> **Assignment**
A word-for-word transcription of the data below is required.

> **Excerpted records**
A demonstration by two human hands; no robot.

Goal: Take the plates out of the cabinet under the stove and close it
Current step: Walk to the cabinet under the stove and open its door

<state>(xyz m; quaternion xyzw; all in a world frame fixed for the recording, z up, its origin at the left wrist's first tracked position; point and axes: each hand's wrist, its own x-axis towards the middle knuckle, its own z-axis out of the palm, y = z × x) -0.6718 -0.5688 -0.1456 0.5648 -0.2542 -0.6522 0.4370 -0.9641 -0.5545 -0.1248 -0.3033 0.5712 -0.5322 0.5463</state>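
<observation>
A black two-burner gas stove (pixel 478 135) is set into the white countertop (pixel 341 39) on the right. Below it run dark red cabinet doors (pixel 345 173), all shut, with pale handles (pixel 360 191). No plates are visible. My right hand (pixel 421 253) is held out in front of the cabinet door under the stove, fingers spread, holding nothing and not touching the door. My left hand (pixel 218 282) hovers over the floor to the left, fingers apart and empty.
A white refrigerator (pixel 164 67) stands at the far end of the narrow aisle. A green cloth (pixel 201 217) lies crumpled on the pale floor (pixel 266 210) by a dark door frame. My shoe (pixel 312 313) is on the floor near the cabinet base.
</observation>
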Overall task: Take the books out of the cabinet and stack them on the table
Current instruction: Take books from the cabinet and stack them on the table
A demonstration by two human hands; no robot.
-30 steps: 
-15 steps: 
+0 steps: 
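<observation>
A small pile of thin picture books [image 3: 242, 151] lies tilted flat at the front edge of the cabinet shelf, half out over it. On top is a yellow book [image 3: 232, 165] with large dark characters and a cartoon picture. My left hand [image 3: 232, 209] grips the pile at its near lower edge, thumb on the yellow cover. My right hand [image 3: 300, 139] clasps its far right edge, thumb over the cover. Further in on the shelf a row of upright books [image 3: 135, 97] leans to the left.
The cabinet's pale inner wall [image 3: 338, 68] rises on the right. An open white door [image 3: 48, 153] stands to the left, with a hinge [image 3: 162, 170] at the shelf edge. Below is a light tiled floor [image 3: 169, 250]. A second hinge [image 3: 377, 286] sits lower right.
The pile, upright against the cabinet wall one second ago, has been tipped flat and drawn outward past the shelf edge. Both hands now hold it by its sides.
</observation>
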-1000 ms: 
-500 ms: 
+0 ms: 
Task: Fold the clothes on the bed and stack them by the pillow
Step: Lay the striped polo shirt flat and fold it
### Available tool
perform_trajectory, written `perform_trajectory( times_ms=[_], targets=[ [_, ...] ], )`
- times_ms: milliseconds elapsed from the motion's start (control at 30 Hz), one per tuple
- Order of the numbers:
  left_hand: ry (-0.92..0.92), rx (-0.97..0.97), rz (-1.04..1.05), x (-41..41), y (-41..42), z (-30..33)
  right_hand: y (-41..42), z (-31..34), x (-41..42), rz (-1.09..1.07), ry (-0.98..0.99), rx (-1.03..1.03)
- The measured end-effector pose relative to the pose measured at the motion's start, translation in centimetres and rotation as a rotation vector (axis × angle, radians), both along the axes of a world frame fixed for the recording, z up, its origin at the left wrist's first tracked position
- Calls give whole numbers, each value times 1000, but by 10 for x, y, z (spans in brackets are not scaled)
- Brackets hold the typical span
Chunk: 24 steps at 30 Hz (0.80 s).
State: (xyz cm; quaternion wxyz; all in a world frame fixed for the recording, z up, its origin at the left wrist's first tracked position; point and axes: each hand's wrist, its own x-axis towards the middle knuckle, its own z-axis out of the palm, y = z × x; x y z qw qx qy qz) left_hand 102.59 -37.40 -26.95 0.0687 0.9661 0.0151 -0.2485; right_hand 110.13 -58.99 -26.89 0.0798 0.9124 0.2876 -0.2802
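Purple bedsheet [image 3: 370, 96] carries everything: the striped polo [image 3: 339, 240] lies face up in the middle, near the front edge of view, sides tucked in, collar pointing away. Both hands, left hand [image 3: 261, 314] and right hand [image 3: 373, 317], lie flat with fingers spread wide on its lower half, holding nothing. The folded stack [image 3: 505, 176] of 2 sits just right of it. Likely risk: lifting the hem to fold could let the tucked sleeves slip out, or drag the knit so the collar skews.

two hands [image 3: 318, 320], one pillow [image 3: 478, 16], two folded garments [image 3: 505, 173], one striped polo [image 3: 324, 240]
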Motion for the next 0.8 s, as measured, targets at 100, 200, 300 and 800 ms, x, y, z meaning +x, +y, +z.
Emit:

> **Answer to the exercise**
A demonstration by two human hands; no robot.

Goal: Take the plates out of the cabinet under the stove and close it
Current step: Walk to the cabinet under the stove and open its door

<state>(xyz m; quaternion xyzw; all in a world frame fixed for the recording, z up, its origin at the left wrist's first tracked position; point and axes: each hand's wrist, its own x-axis towards the middle knuckle, its own z-axis out of the palm, y = z × x) -0.6718 -0.5688 -0.1456 0.5648 -0.2542 -0.6522 0.4370 -0.9641 -0.5545 -0.1248 -0.3033 0.5712 -0.5322 0.5463</state>
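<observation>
A black two-burner gas stove (pixel 478 135) is set into the white countertop (pixel 341 39) on the right. Below it run dark red cabinet doors (pixel 345 173), all shut, with pale handles (pixel 360 191). No plates are visible. My right hand (pixel 421 253) is held out in front of the cabinet door under the stove, fingers spread, holding nothing and not touching the door. My left hand (pixel 218 282) hovers over the floor to the left, fingers apart and empty.
A white refrigerator (pixel 164 67) stands at the far end of the narrow aisle. A green cloth (pixel 201 217) lies crumpled on the pale floor (pixel 266 210) by a dark door frame. My shoe (pixel 312 313) is on the floor near the cabinet base.
</observation>
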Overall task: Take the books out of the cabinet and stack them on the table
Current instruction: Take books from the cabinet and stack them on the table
A demonstration by two human hands; no robot.
-30 steps: 
-15 steps: 
+0 steps: 
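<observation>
A small pile of thin picture books [image 3: 242, 151] lies tilted flat at the front edge of the cabinet shelf, half out over it. On top is a yellow book [image 3: 232, 165] with large dark characters and a cartoon picture. My left hand [image 3: 232, 209] grips the pile at its near lower edge, thumb on the yellow cover. My right hand [image 3: 300, 139] clasps its far right edge, thumb over the cover. Further in on the shelf a row of upright books [image 3: 135, 97] leans to the left.
The cabinet's pale inner wall [image 3: 338, 68] rises on the right. An open white door [image 3: 48, 153] stands to the left, with a hinge [image 3: 162, 170] at the shelf edge. Below is a light tiled floor [image 3: 169, 250]. A second hinge [image 3: 377, 286] sits lower right.
The pile, upright against the cabinet wall one second ago, has been tipped flat and drawn outward past the shelf edge. Both hands now hold it by its sides.
</observation>
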-1000 ms: 
-500 ms: 
+0 ms: 
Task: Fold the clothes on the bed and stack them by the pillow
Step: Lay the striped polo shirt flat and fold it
### Available tool
perform_trajectory, written `perform_trajectory( times_ms=[_], targets=[ [_, ...] ], )`
- times_ms: milliseconds elapsed from the motion's start (control at 30 Hz), one per tuple
- Order of the numbers:
  left_hand: ry (-0.92..0.92), rx (-0.97..0.97), rz (-1.04..1.05), x (-41..41), y (-41..42), z (-30..33)
  right_hand: y (-41..42), z (-31..34), x (-41..42), rz (-1.09..1.07), ry (-0.98..0.99), rx (-1.03..1.03)
- The measured end-effector pose relative to the pose measured at the motion's start, translation in centimetres and rotation as a rotation vector (axis × angle, radians), both along the axes of a world frame fixed for the recording, z up, its origin at the left wrist's first tracked position
- Calls give whole numbers, each value times 1000, but by 10 for x, y, z (spans in brackets are not scaled)
- Brackets hold the typical span
Chunk: 24 steps at 30 Hz (0.80 s).
State: (xyz cm; quaternion wxyz; all in a world frame fixed for the recording, z up, its origin at the left wrist's first tracked position; point and axes: each hand's wrist, its own x-axis towards the middle knuckle, its own z-axis out of the palm, y = z × x; x y z qw qx qy qz) left_hand 102.59 -37.40 -26.95 0.0687 0.9661 0.0151 -0.2485; right_hand 110.13 -58.99 -26.89 0.0798 0.9124 0.2876 -0.2802
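Purple bedsheet [image 3: 370, 96] carries everything: the striped polo [image 3: 339, 240] lies face up in the middle, near the front edge of view, sides tucked in, collar pointing away. Both hands, left hand [image 3: 261, 314] and right hand [image 3: 373, 317], lie flat with fingers spread wide on its lower half, holding nothing. The folded stack [image 3: 505, 176] of 2 sits just right of it. Likely risk: lifting the hem to fold could let the tucked sleeves slip out, or drag the knit so the collar skews.

two hands [image 3: 318, 320], one pillow [image 3: 478, 16], two folded garments [image 3: 505, 173], one striped polo [image 3: 324, 240]
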Motion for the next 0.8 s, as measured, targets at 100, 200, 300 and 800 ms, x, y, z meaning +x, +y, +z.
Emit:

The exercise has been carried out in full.